Kristen Bell's 'bad acting' in parody Netflix show 'The Woman in the House Across the Street from the Girl in the Window'

Kristen Bell's 'bad acting' in parody Netflix show 'The Woman in the House Across the Street from the Girl in the Window'

Netflix's new psychological thriller-parody series The Woman in the House Across the Street from the Girl in the Window (released Jan. 28) has been highly anticipated and the show’s star Kristen Bell says "bad acting" is what made this series possible.

“We tried to create a very real world that you would see in one of these psychological thrillers and create real suspense, because if we were just making a joke and nobody cared about who the killer was, or the who done it, how it ended, then no one would watch it,” Bell, an expert in the crime-solving genre as the iconic title star of Veronica Mars, told Yahoo Canada.

“I just looked to director Michael Lehmann to figure out if what I was doing would be funny and across the board, the note I kept getting was just be sincere,...and then I kind of realized that I was doing some really good bad acting, and it worked.”
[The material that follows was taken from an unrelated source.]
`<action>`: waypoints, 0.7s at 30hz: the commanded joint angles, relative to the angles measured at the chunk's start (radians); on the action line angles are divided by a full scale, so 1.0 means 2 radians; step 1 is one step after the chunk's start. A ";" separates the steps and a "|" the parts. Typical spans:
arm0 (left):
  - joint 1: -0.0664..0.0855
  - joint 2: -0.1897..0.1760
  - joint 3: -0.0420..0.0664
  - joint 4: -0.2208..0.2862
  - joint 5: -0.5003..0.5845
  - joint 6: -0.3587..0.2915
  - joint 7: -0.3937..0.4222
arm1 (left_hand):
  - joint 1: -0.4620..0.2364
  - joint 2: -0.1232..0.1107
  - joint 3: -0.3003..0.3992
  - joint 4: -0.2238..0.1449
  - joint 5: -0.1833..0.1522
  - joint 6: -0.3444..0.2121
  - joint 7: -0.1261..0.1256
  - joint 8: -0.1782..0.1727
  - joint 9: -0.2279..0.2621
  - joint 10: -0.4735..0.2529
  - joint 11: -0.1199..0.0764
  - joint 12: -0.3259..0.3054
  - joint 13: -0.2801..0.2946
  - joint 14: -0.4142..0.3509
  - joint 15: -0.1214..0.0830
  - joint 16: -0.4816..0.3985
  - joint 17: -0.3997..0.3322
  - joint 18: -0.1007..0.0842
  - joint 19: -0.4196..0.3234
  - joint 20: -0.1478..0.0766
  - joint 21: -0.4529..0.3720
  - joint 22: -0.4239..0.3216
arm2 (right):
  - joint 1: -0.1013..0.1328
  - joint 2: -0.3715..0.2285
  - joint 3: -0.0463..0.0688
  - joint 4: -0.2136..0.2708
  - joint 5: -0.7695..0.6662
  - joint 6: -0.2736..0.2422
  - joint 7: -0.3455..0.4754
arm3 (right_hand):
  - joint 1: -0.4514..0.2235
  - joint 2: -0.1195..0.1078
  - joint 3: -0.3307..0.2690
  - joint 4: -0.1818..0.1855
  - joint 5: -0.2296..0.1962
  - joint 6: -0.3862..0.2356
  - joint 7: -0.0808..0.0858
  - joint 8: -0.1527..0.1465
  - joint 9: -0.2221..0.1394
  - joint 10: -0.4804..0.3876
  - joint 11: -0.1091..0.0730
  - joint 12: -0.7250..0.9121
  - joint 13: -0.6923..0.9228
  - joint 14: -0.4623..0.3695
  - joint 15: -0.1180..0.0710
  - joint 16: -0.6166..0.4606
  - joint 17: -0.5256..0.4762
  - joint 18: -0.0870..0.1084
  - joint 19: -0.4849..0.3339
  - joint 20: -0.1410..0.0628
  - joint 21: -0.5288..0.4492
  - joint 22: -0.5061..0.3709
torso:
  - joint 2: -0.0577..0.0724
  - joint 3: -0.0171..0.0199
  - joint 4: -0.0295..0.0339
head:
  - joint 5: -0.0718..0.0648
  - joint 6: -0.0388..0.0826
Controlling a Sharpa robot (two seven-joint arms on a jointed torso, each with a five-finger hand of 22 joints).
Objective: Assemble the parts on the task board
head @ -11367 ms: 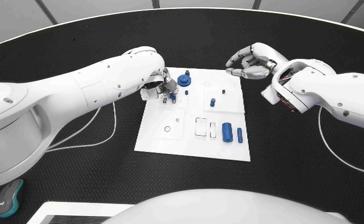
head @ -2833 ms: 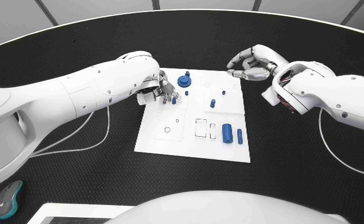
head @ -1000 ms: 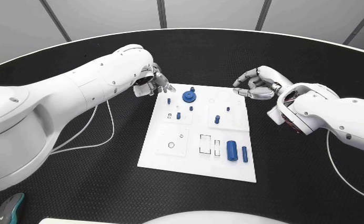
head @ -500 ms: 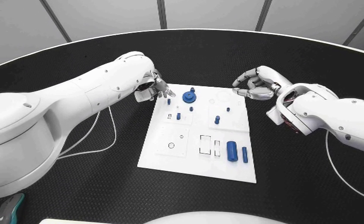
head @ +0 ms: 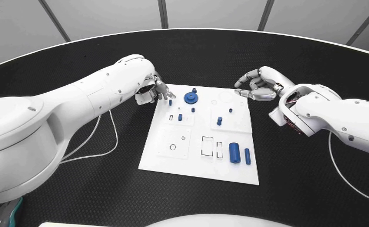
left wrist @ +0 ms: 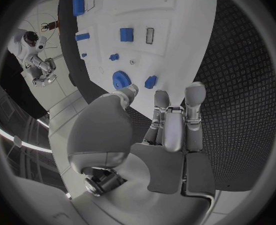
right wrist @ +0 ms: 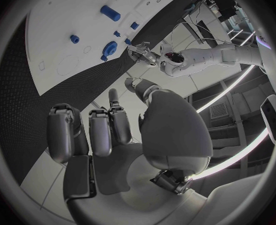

It’s that concept of purposefully being “bad actors” and saying ridiculous lines with conviction that gives The Woman in the House Across the Street from the Girl in the Window its desired style.

“It is a fine line and it's something we all I think struggled with initially,” Michael Ealy said. “As we kept shooting, we all got better at being bad actors.”

“On other sets, you might argue that perhaps this could be said a little more subtly or is there another way to do this that perhaps isn't quite so on the nose, in this, it was like, ‘no, no, this is how you're going to do it, but just do it as well as you possibly can,” Tom Riley added.

“Anything unsubtle we leaned into.”

The Woman in the House Across the Street from the Girl in the Window. Kristen Bell as Anna in episode 102 of The Woman in the House Across the Street from the Girl in the Window. (Colleen E. Hayes/Netflix)
The Woman in the House Across the Street from the Girl in the Window. Kristen Bell as Anna in episode 102 of The Woman in the House Across the Street from the Girl in the Window. (Colleen E. Hayes/Netflix)

In The Woman in the House Across the Street from the Girl in the Window Anna (Kristen Bell) is heartbroken by the death of her daughter three years ago, and her subsequent divorce from her husband Douglas (Michael Ealy). Everyday is the same for her, she pours herself a full glass of wine (or two) and sits at a chair looking out the window. When a handsome, widowed neighbour Neil (Tom Riley) moves in across the street with his daughter Emma (Samsara Leela Yett), conveniently in direct view of her chair, Anna starts obsessively watching them, hoping to have a connection with Neil.

One day, after mixing her wine with prescription pills, she sees a murder in Neil’s home, but there is no evidence of what she saw, which leads her on a path to prove that someone was actually killed - or else she’s just crazy.

The Woman in the House Across the Street From the Girl in the Window. Tom Riley as Neil in episode 103 of The Woman in the House Across the Street From the Girl in the Window. (Colleen E. Hayes/Netflix)
The Woman in the House Across the Street From the Girl in the Window. Tom Riley as Neil in episode 103 of The Woman in the House Across the Street From the Girl in the Window. (Colleen E. Hayes/Netflix)

'You've already figured it out and there's no point for your brain to pay attention'

For The Woman in the House Across the Street from the Girl in the Window, because it’s poking fun at the traditional tropes we see in these psychological thrillers, particularly with Anna’s character, it was important to still have that connection to real mystery and suspense to house the jokes.

“You only watch things as a viewer, whether you know it or not, because you're attempting to find something out,” Bell said. “When you don't like a show and you can't figure out why, sometimes it's because you've already figured it out and there's no point for your brain to pay attention.”

The actor who plays Anna describes the moment in the show when we find out about how Anna’s daughter died (which we won't spoil) as “absurd” and “one of the boldest jokes that I didn't even know if we'd be able to pull off,” which is very accurate. It’s moments like that in the story (again, no spoilers), that will give you a chuckle.

In terms of who the murderer in the story is, we won’t ruin the intended surprise but we will say that retrospectively, it’s quite obvious. Ealy admitted he “knew who the killer was by episode three and by episode eight, I was wrong.”

“I could never have anticipated the ending and yet looking back, it's the only way the show could have ended,” Bell teased.

“I never saw it coming but when you know what happens, you look back and you think, well of course that's it, it was all there from the beginning,” Riley added.